Its hard to know what to be more amazed about: the fact that with one boneheaded filter Apple now seems creepier than Google in terms of respecting your privacy (one of the few things they could boast about), or the fact that it still seems to be amateur hour over at iCloud. Think about it for a second: they are literally pushing code into production that amounts to if (contents.indexOf(bad_phrase) != -1) delete_email();. How is the takeaway not anything other than "Of course Siri and Maps are a disaster, they can't even filter email in a more complex fashion than 1993."

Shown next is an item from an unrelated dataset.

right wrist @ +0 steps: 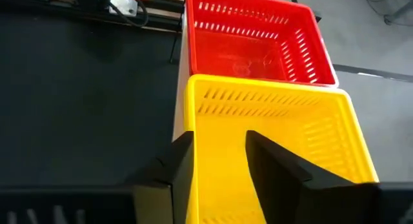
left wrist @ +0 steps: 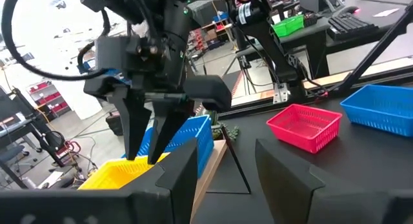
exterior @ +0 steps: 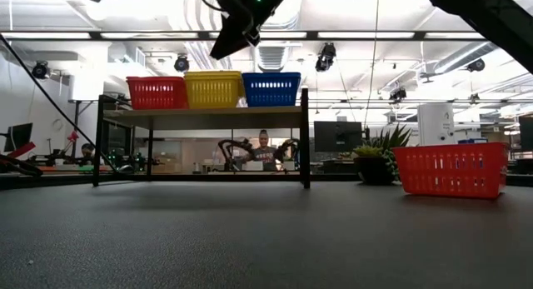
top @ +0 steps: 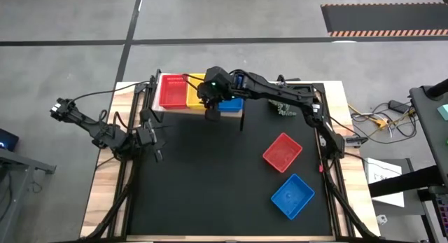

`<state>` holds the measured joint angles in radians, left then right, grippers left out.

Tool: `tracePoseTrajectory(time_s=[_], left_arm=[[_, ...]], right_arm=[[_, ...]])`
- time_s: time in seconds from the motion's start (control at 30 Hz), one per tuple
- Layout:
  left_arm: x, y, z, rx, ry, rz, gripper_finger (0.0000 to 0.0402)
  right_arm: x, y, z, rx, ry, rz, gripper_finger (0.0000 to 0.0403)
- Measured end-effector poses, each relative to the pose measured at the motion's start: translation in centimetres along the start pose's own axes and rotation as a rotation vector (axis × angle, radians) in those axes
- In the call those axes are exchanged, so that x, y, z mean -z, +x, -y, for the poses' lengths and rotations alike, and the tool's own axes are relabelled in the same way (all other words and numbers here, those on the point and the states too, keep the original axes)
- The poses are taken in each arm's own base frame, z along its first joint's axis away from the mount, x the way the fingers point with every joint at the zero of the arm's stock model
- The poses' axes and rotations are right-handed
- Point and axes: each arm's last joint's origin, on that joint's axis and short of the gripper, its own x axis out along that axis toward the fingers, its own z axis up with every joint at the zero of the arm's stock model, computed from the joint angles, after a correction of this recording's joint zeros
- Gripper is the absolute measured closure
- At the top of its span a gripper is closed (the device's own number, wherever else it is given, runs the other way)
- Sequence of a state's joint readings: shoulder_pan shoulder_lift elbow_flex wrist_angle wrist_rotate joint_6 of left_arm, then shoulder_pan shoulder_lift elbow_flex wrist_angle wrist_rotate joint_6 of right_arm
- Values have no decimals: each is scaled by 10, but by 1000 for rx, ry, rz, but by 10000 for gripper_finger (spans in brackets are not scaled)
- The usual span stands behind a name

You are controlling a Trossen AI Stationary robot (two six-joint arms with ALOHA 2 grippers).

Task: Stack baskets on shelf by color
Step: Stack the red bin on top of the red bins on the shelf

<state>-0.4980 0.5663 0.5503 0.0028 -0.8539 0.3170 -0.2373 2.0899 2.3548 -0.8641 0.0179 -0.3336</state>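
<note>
Three baskets stand side by side on the pale-wood shelf (exterior: 200,117): red (exterior: 156,92), yellow (exterior: 213,89) and blue (exterior: 271,88). My right gripper (right wrist: 219,162) hangs open just above the yellow basket (right wrist: 271,121), over its near rim, and touches nothing. In the low view it (exterior: 226,41) shows clear of the basket tops. A second red basket (top: 282,152) and a second blue basket (top: 292,195) rest on their bottoms on the black tabletop, right of the middle. My left gripper (left wrist: 222,175) waits open at the table's left side (top: 157,143), pointing toward the shelf.
A small green potted plant (top: 283,108) stands right of the shelf, near the table's far edge. The right arm (top: 280,92) stretches across the far side over the shelf. Bare black tabletop (top: 210,180) lies between the shelf and the near edge. People show in the room beyond.
</note>
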Motion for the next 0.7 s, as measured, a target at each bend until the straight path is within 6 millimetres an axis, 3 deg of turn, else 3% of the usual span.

I agree that it's boneheaded, but I'm not convinced this is a privacy issue, assuming the email only gets dropped. Shouldn't something need to reach the eyes of a human in order to be a privacy issue?
If the email is deleted, that's an extension of the original issue where your email is scanned in the first place, whether by machine or human.
Then comes deletion, making the issue worse than before. Call it privacy, personal data control issue, doesn't matter.
Apple will likely correct this anyway. Two academics could be chatting over email about the potential social harm of "barely legal teens" categories in mainstream porn. They argue the slogan as a provocative, predatory gesture towards all young women. Often the category strives towards "as young looking as possible while legal" which is poor taste and creepy, yet sits alongside "brunette". They might be emailing about that, in which case Apple is wrong to delete the email.
A heuristic is a bit more complex than an indexOf. I just tried it myself: An email just containing the phrase "barely legal teens" is attributed by Apples iCloud IMAP servers in the header a "spamscore" of 3 and is delivered, but marked as likely spam:
I would argue that this kind of filtering is fine. Maybe it was a glitch in the server, maybe other metrics of the mail pushed the spamscore up. If iClouds Mail servers should silently decline mails for delivery is a whole different argument.